Below is a part of the plan that populates the custom attributes Description and Source Field Data Type. We read the data from Excel and populate the correct data attributes in the Catalog via REST API (JSON Call step in the plan below).

Custom attributes

Step 3: Import attribute level metadata

It wasn’t only the imported tables that had metadata—their data attributes did, too. These were metadata attributes like description and source data type. Again, we used Ataccama plans and REST API to scan the Excel spreadsheets, retrieve attribute-level metadata, and assign it to the right attributes in the right tables.

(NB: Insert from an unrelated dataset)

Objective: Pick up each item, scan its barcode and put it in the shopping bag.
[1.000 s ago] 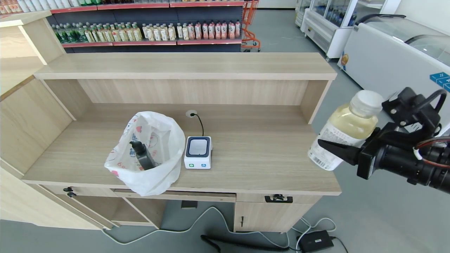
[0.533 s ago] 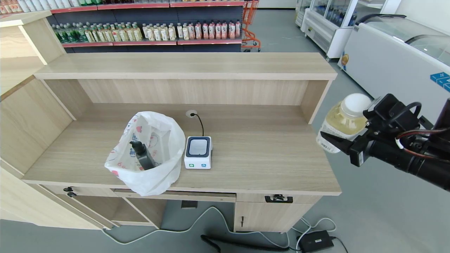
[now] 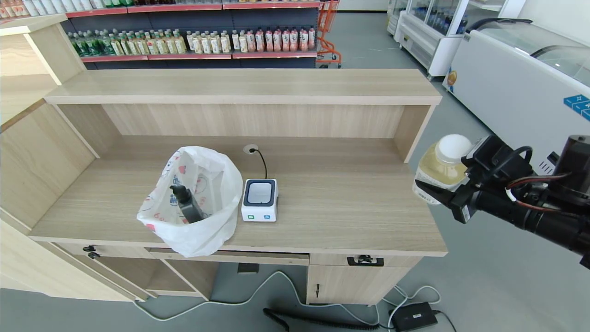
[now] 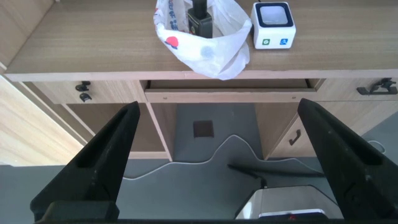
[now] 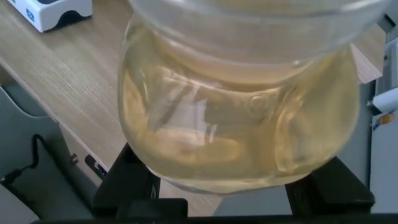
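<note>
Our right hand (image 3: 431, 186) is clenched around the lower body of a bottle (image 3: 441, 167) of pale yellow drink with a white cap, held tilted near the right end of the surface (image 3: 350, 198). The scanner (image 3: 260, 199) sits well to that hand's left. Just beyond it is the shopping bag (image 3: 221, 184), with a dark bottle (image 3: 186, 206) inside. Our left hand (image 4: 217, 109) is spread wide, grasping nothing, the bag ahead of its fingertips.
</note>
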Tool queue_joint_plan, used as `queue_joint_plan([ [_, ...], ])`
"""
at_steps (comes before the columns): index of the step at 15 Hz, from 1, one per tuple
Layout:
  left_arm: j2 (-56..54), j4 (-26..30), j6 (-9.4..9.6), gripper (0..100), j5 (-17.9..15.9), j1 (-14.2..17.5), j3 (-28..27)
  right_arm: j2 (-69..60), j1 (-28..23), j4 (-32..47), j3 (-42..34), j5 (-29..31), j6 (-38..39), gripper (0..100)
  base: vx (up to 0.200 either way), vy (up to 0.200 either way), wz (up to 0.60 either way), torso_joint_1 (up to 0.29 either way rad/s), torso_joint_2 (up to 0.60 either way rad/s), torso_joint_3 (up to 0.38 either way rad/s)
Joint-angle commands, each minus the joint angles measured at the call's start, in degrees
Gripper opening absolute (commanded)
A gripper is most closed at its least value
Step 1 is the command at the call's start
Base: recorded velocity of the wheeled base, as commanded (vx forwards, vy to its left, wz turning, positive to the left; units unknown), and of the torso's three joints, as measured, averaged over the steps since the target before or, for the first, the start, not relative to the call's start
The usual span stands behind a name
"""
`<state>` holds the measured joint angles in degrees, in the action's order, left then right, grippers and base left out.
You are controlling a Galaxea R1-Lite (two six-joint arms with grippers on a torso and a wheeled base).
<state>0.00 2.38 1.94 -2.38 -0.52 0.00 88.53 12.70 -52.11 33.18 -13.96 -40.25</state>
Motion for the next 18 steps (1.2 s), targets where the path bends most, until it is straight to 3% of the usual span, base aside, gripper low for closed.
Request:
queue_joint_plan([
  [1, 0.0, 0.0, 0.0, 100, 0.0, 0.0, 0.0, 0.6, 0.7, -0.3, -0.1, 0.1, -0.4, 0, 0.0, 0.2, 0.0, 0.002, 0.0, 0.002],
  [6, 0.1, 0.0, 0.08, 100, 0.0, 0.0, 0.0, 1.3, 2.8, -1.1, 0.5, 0.0, -1.1, 0, 0.0, 0.2, 0.0, 0.002, 0.0, 0.002],
  [9, 0.1, 0.0, 0.17, 100, -0.1, 0.0, 0.0, 5.3, 3.3, -5.8, 0.8, 0.0, -1.2, 0, 0.0, 0.2, 0.0, -0.001, -0.01, 0.002],
  [18, 0.0, 0.0, 0.17, 100, -0.1, 0.0, 0.0, 23.2, 4.8, -16.9, 14.7, -2.4, -2.5, 0, 0.0, 0.2, 0.0, 0.003, 0.0, 0.001],
])
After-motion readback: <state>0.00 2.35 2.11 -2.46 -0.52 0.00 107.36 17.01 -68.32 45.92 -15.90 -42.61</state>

The importance of flexibility and automation

Time and time again we are convinced that no two organizations are the same. Each one has its own unique metadata structure, metadata store, and business processes. We met with Excel spreadsheets in this particular project, but next time it might be a database, a REST or SOAP interface, etc. Flexibility is one of the defining characteristics of the Ataccama ONE platform, so we can fulfill most requirements without additional coding. In the example above, we did it just by modifying the input interfaces and configuring custom attributes in the Data Catalog.We used our reusable component library and business workflow engine to create a tailored solution that fit the client’s business processes. Some of the tasks we automated were:

  • Profiling tables on demand
  • Generating DDL based on the data asset metadata and storing it inside the data asset
  • Propagating metadata between data assets
  • Adding an extra business term based on data asset composition
  • Sending a notification to the table owner in cases where a PII data domain is detected but the data sits in a non-encrypted database

You may have noticed that the “plans” used to propagate metadata from external sources to data catalog assets are strikingly similar to some ETL solutions. This is not a coincidence. We used the flexibility of the existing data processing engine and treated stores of metadata and APIs as sources and targets for transformations. Since modern data processing solutions usually work quite well with data in JSON and XML formats popular in REST APIs, we were able to deliver a flexible, tailored solution for metadata automation without writing a single line of code. 

Automation in metadata management is the new norm

Metadata management is no easy feat, therefore both processes and technology are important. Enterprise clients increasingly require easy-to-use tools, more and more automation, and enough flexibility without extra custom development and cost. On this project, we were happy to integrate with the client’s existing infrastructure, add the needed custom attributes in the data catalog, automate their business processes, and get rid of Excel.